### [Aim of the exercise]
From the data that follows, report how many lines hold the string "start", giving only the number.

### [Data segment]
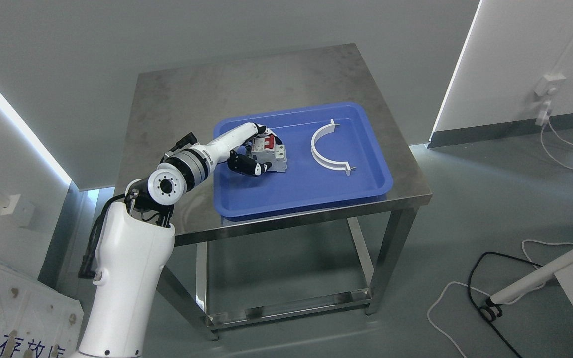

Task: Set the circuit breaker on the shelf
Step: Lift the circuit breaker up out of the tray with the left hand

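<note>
A white circuit breaker [272, 155] with red switches lies in the left part of a blue tray [311, 189] on a steel table [182, 104]. My left hand [255, 149] reaches over the tray's left rim, with fingers above the breaker and the thumb below it, curled around its left side. The breaker rests on the tray floor. My left arm comes up from the lower left. No shelf shows in this view, and my right hand is out of view.
A white half-ring clamp [327, 147] lies in the tray's right part. White cables [560, 149] and a black cable [485, 288] trail on the floor at the right. A wall socket [547, 87] sits on the right wall panel.
</note>
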Controlling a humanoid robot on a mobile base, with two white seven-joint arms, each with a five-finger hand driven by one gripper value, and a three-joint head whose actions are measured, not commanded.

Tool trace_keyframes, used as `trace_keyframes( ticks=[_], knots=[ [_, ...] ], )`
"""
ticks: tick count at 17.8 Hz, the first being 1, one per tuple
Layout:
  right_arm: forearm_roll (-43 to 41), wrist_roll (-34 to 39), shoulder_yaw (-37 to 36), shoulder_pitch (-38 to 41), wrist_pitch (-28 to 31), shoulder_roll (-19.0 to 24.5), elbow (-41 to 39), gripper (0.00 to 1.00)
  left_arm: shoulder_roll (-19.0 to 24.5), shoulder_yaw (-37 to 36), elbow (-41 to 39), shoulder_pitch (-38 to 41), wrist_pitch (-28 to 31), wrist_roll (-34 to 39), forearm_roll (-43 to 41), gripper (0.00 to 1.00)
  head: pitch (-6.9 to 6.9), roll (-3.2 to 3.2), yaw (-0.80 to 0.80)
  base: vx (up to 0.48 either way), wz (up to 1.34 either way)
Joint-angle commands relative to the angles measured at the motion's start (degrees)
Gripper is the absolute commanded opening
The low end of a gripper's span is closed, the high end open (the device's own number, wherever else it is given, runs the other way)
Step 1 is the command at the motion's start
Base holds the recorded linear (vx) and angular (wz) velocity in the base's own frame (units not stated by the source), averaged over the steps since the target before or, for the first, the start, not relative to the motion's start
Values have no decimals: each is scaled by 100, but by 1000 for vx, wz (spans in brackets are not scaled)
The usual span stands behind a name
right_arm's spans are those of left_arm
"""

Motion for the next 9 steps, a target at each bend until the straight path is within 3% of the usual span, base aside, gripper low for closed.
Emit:
trace_keyframes(
  ticks=[1,4,5,7,9],
  knots=[
    [0,-1,0,1,-3,-100,0,100,-451,1519,-138,-10,-945,89,819,11,0,0,0,0,0],
    [0,-1,0,1,-3,-100,0,100,-451,1994,-183,-1,-1632,798,2253,11,0,0,0,0,0],
    [0,-1,0,1,-3,-100,0,100,-451,2021,-183,17,-1791,1471,2553,12,0,0,0,0,0],
    [0,-1,0,1,-3,-100,0,100,-451,1969,-279,69,-1845,3707,2661,15,0,0,0,0,0],
    [0,-1,0,1,-3,-100,0,100,-451,1698,-349,218,-1862,5321,2687,14,0,0,0,0,0]
  ],
)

### [Written solution]
3